Instructions for the task: What is wanted is the full listing, word for word, without its pictures.

Supplied information:
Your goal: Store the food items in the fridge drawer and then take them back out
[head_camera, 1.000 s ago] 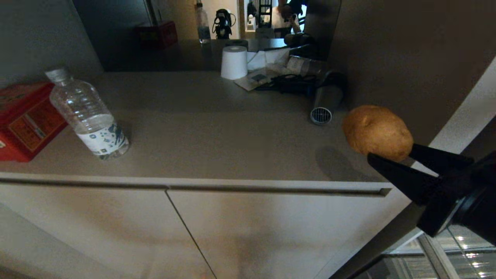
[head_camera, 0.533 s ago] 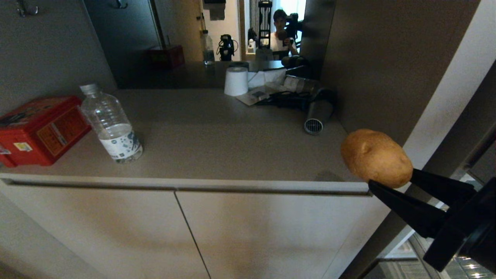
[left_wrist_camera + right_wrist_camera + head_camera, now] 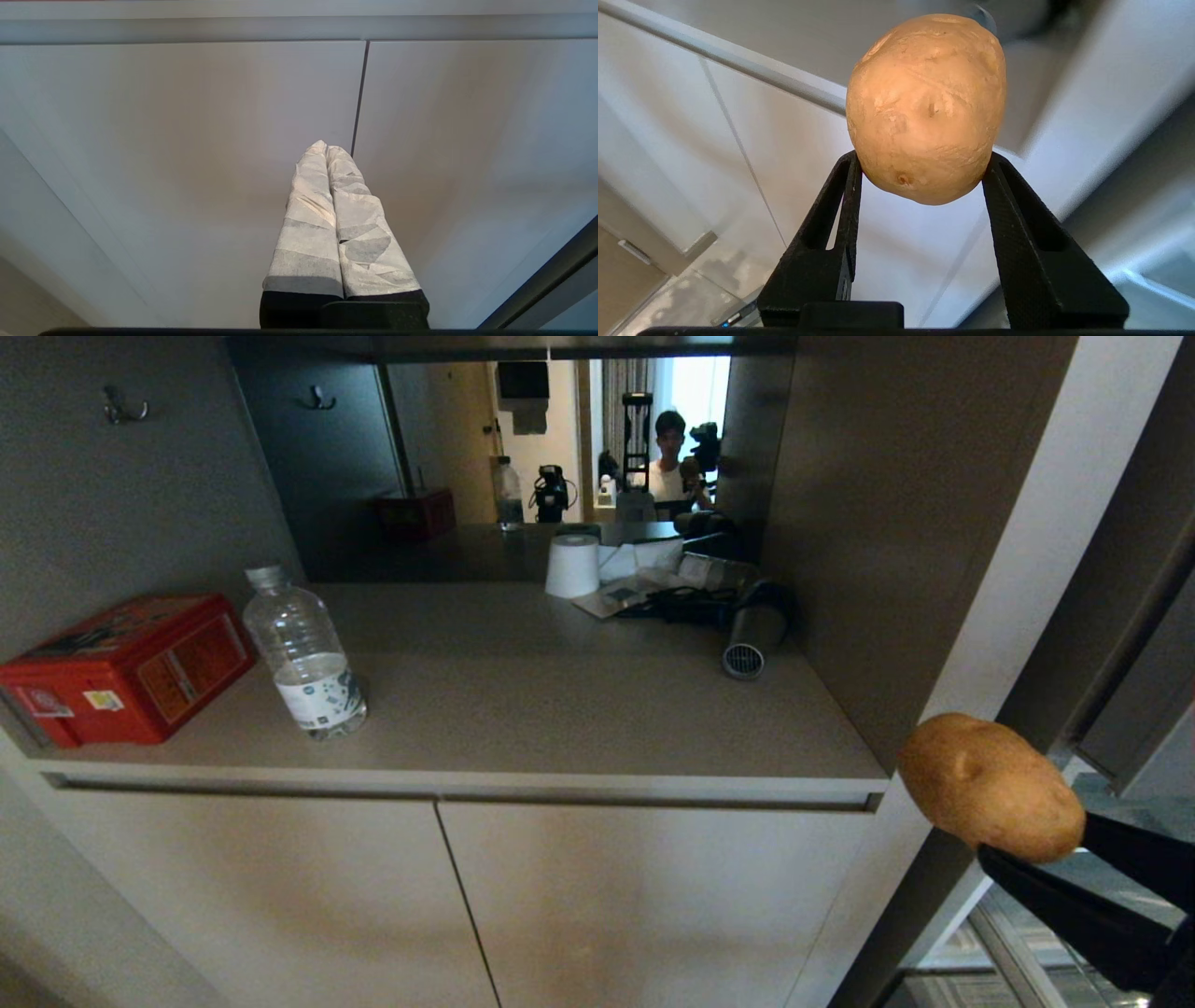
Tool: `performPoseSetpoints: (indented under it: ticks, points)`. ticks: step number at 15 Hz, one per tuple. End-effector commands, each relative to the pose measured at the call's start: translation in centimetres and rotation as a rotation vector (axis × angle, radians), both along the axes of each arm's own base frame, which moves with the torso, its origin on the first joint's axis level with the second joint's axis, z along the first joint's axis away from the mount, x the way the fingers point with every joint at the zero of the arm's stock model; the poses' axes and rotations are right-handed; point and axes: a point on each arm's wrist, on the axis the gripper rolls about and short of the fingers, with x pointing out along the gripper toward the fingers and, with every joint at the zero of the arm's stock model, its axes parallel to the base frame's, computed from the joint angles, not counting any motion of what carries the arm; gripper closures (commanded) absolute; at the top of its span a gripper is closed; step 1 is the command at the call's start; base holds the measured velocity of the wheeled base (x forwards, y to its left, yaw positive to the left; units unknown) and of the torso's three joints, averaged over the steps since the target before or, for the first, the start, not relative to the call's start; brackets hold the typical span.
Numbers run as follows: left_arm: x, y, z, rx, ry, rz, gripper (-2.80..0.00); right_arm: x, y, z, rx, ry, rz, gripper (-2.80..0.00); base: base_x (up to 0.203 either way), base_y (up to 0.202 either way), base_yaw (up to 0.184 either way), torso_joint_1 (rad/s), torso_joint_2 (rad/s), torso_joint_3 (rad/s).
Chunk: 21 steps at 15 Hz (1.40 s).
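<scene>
Beige cabinet doors point(image 3: 467, 896) under grey countertop point(image 3: 560, 709); mirror point(image 3: 523, 457) behind; wall hooks point(image 3: 126, 406).

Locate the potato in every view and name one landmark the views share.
Head view: potato at the lower right, past the counter's corner, held by the right gripper.
Left wrist view: not in it.
Right wrist view: upper centre, between the black fingers.
Shared landmark: the seam between the beige cabinet doors.

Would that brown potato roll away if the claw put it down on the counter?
Probably a little. The tan-brown oval potato looks rounded all over, so it could wobble or roll before settling. It seems firm: the right claw pinches only its lower end, yet it keeps its shape. Its skin looks dull and rough, so it likely won't slip easily.
</scene>
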Motion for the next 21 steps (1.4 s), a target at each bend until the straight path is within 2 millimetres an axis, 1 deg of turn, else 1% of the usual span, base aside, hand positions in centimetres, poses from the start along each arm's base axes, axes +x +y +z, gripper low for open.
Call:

Result of the task:
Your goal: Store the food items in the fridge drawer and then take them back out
[head_camera, 1.000 s ago] 
[head_camera, 0.533 s ago] 
[left_wrist_camera + right_wrist_camera + head_camera, now] 
Tool: `performPoseSetpoints: (indented under it: ticks, points)`. ticks: step number at 15 Hz, one per tuple. End-effector commands, each relative to the pose measured at the call's start: translation in centimetres and rotation as a rotation vector (axis × angle, radians), both along the axes of each arm's own base frame, which moves with the torso, its origin on the first joint's axis level with the second joint's axis, z along the first joint's axis away from the mount, x the way the fingers point with every joint at the zero of the arm's stock model; the poses' axes and rotations are right-handed; point and axes: a point on each arm's wrist, on the axis the gripper rolls about and short of the fingers, with x pointing out along the gripper toward the fingers and, with every joint at the zero of the arm's stock model, its axes parallel to the base frame's, computed from the joint angles, not counting any motion of what carries the arm; gripper closures (commanded) absolute; at the top of its span a gripper is closed; step 1 is the command at the call's start; base holds the measured velocity of the wheeled base (x forwards, y to its left, yaw positive to the left; units unknown) and of the torso's three joints, averaged over the steps since the target before or, for the first, the start, not relative to the call's start; brackets hold the typical span.
Numbers run as follows: left_arm: x, y, z, rx, ry, rz, gripper (-2.80..0.00); right_arm: x, y, z, rx, ry, rz, gripper (-2.80..0.00); base: base_x (up to 0.203 either way), base_y (up to 0.202 either way), base_yaw (up to 0.184 either way), torso_joint_1 (rad/s), torso_joint_2 (rad/s), torso_joint_3 (rad/s).
Chunk: 21 steps at 15 Hz (1.40 s).
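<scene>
Beige cabinet doors point(image 3: 467, 896) under grey countertop point(image 3: 560, 709); mirror point(image 3: 523, 457) behind; wall hooks point(image 3: 126, 406).

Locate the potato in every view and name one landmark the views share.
Head view: potato at the lower right, past the counter's corner, held by the right gripper.
Left wrist view: not in it.
Right wrist view: upper centre, between the black fingers.
Shared landmark: the seam between the beige cabinet doors.

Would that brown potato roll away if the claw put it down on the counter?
Probably a little. The tan-brown oval potato looks rounded all over, so it could wobble or roll before settling. It seems firm: the right claw pinches only its lower end, yet it keeps its shape. Its skin looks dull and rough, so it likely won't slip easily.
</scene>
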Motion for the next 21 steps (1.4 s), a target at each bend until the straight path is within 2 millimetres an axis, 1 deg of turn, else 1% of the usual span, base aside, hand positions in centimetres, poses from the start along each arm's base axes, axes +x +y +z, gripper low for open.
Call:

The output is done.